Broken for His Glory

Since Chapter 4 of Radical seems like a breaking point of hearts, let me just rant a little about a few things that have been breaking my heart lately.

My mom went to Zimbabwe a few years ago with a medical team.  She came back with a boatload of heart breaking stories, but there is one that just breaks me over and over.  A mother was at the clinic with her son who was dying.  The doctors told her that he needed protein to live.  He was malnourished to the point of death.  Both she and her baby were surviving on a corn gruel that had little intrinsic value other than filling the emptiness of their stomachs for a time.  One egg a week could save him.  The mother wept, there was no way she could afford an egg.  Her son would die because the minimal protein from one egg was more than his mother could provide.

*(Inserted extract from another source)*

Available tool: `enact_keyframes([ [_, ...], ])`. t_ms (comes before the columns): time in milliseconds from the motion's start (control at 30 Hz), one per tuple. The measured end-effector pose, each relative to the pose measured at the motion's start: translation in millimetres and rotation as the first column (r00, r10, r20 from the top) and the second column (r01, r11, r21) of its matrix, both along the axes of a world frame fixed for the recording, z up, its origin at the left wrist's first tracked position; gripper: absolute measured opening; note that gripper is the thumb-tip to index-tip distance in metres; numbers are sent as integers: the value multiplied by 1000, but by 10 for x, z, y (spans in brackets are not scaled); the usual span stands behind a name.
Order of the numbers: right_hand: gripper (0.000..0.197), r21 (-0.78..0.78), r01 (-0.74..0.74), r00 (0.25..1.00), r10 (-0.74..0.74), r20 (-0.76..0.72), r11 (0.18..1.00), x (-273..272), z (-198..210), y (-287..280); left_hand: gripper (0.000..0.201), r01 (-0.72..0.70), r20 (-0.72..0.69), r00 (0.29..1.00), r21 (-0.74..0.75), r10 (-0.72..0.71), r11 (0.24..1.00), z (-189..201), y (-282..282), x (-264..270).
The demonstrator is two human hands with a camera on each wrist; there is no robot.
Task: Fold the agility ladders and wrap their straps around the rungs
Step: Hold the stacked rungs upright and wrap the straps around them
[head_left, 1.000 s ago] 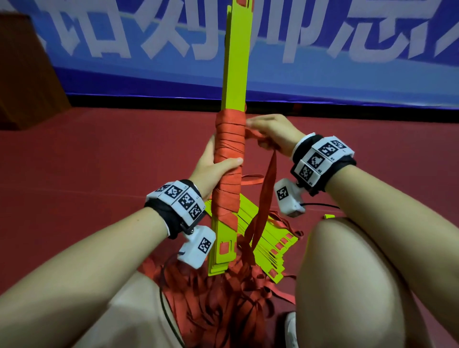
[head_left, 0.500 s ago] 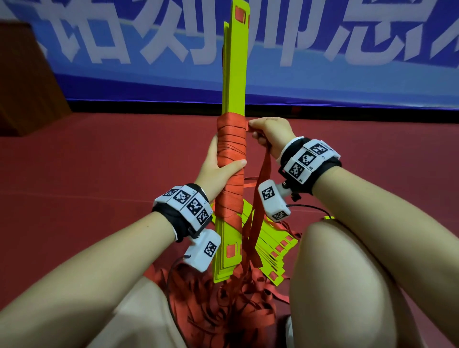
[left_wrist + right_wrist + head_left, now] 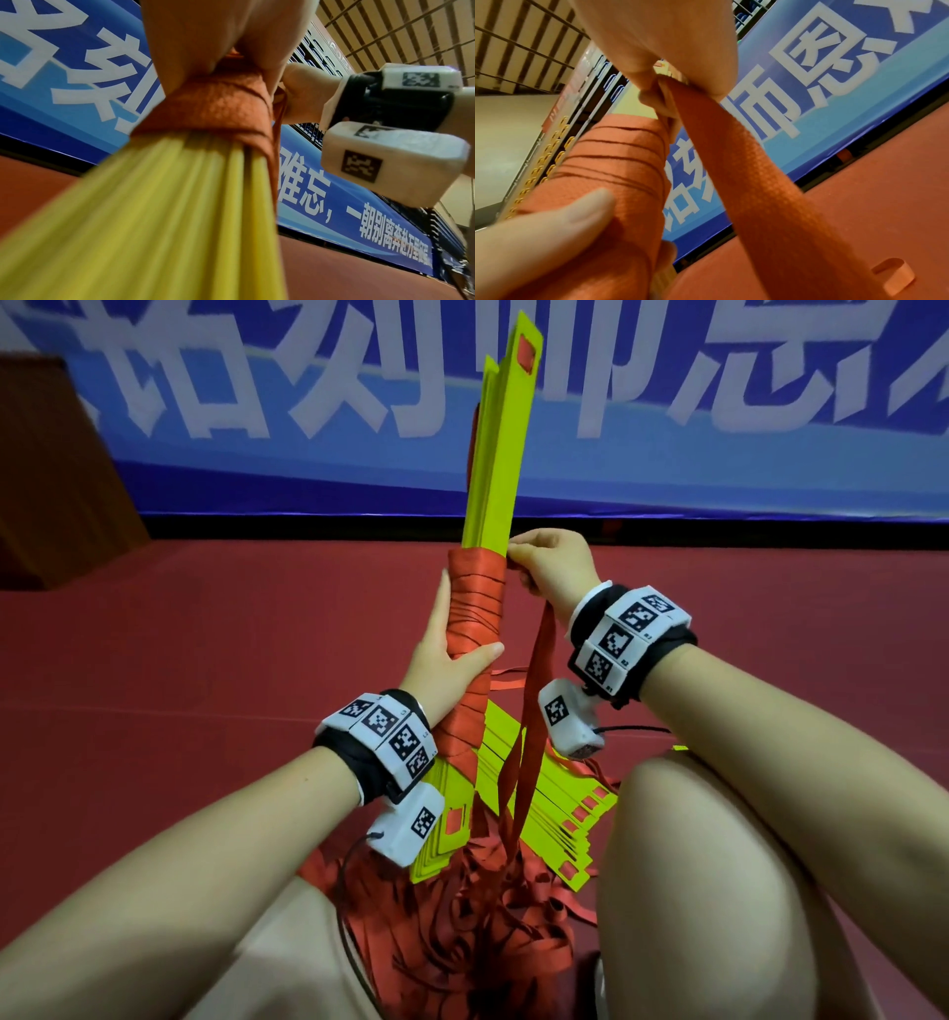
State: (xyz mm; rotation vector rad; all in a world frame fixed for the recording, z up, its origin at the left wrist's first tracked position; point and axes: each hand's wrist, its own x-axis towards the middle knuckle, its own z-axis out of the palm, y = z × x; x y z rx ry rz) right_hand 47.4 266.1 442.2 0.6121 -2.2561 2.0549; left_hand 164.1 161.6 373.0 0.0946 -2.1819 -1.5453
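Note:
A bundle of yellow-green rungs (image 3: pixel 495 469) stands nearly upright before me, its middle wound with orange strap (image 3: pixel 475 603). My left hand (image 3: pixel 452 654) grips the wound part, thumb across its front. My right hand (image 3: pixel 552 567) pinches the loose strap (image 3: pixel 539 670) at the top edge of the winding; the strap hangs from it down to the floor. In the right wrist view the strap (image 3: pixel 752 174) runs out of the curled fingers (image 3: pixel 654 50) beside the winding (image 3: pixel 618 162). The left wrist view shows the rung edges (image 3: pixel 159 213) under the winding (image 3: pixel 218 105).
A second stack of yellow-green rungs (image 3: pixel 560 819) lies fanned on the red floor (image 3: pixel 205 660) between my knees, over a heap of loose orange strap (image 3: pixel 462 942). My right knee (image 3: pixel 719 865) is raised close by. A blue banner (image 3: pixel 308 428) runs along the far wall.
The bundle has tilted slightly right at the top and sits higher in view. My right hand has moved up to the top edge of the winding, carrying the strap.

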Motion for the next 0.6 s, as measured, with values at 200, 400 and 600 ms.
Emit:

A friend who adopted two sweet babies from Ethiopia shared a heart wrenching story from their process.  In Ethiopian adoptions you have to make two trips to the country.  They were on their second trip for their daughter, the one where they get to take her home, and their first trip for their son, the one where they get to meet him and spend some time with him.  They spent a lot of time with both babies, just hanging out loving on their two children, but then their son had to be taken back to the orphanage.  That sweet boy had a taste of what family was, and then was being thrust back into "the system" until such time as the approval came for him to be with his family.  He started to scream as they dropped him off.  It was desperate, a sound his father has only heard a few times since, but the message was clear.  "Don't leave me, I need you!"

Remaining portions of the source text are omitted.